Por otra parte, en un trabajo reciente sobre el transportador de melibiosa, publicado en el Proc. Natl. Acad. Sci. (3), se ha investigado qué aminoácidos están involucrados en la unión de los dos substratos (sodio y melibiosa). Utilizando nuevamente espectroscopia de diferencia de infrarrojo, así como espectroscopia de fluorescencia, se han detectado los cambios conformacionales producidos por la unión de los substratos. Comparando los resultados obtenidos de mutantes seleccionados con la proteína nativa, se han identificado 2 residuos aspártico involucrados en la unión del sodio, y otros 2 residuos aspártico que interaccionan con la molécula de azúcar. Mediante modelos estructurales del transportador de melibiosa, se puede predecir la localización de estos aminoácidos clave en la unión de los substratos: los 4 residuos aspártico se encuentran en 3 hélices transmembrana diferentes. Con los resultados de este trabajo (3), junto al trabajo de diferencia de infrarrojo polarizado (2), se puede proponer que la unión de los substratos provoca un cambio de orientación en las hélices α transmembrana.
Estos estudios pueden aportar conocimientos claves para entender el funcionamiento de transportadores homólogos en humanos, difíciles de estudiar directamente debido a la complejidad de su purificación. Como ejemplos más relevantes encontramos: i) los transportadores de sodio-glucosa, responsables de la reabsorción de glucosa en las nefronas de los riñones. La inhibición controlada de estos transportadores puede ser una buena estrategia para tratar la diabetes mediante el incremento de la excreción del exceso de glucosa por la orina. ii) Los facilitadores de glucosa, responsables de la difusión de la glucosa al citoplasma celular. Estas proteínas forman parte de la familia de los facilitadores mayores de membrana, con las que el transportador de melibiosa comparte una estructura muy similar de 12 hélices transmembrana y la capacidad de la unión de azúcares.
Referencias
1. Rosana Simón-Vázquez, Tzvetana Lazarova, Alex Perálvarez-Marín, José-Luis Bourdelande, and Esteve Padrós (2009) Cross-Linking of Transmembrane Helices Reveals a Rigid-Body Mechanism in Bacteriorhodopsin Transport. Angew. Chem. Int. Ed. 48, 1 – 4.

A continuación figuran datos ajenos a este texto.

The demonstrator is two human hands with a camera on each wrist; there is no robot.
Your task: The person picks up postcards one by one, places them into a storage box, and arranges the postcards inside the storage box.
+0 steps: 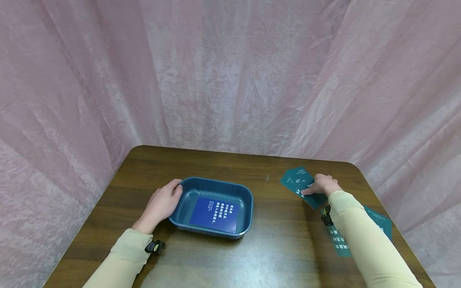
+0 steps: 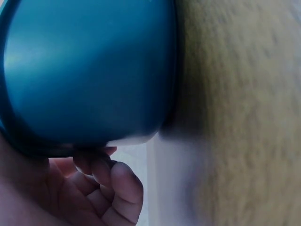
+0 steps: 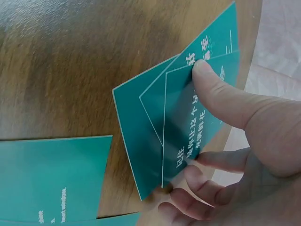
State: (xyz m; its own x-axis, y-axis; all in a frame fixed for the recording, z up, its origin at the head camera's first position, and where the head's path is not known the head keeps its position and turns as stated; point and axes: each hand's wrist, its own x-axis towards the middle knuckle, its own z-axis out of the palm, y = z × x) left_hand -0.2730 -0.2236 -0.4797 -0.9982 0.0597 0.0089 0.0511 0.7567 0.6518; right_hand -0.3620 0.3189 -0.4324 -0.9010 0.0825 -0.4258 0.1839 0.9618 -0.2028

2. Víctor Lórenz-Fonfría, Meritxell Granell, Xavier León, Gérard Leblanc, and Esteve Padrós (2009) In-plane and out-of-plane infrared difference spectroscopy unravels helices tilt and structural changes in a membrane protein upon substrate binding. J. Amer. Chem. Soc. 131, 15094-15095.
3. Meritxell Granell, Xavier León, Gérard Leblanc, Esteve Padrós and Víctor Lórenz-Fonfría (2010) Structural insights into the activation mechanism of melibiose permease by sodium binding. Proc. Natl. Acad. Sci. USA doi:10.1073/pnas.1008649107.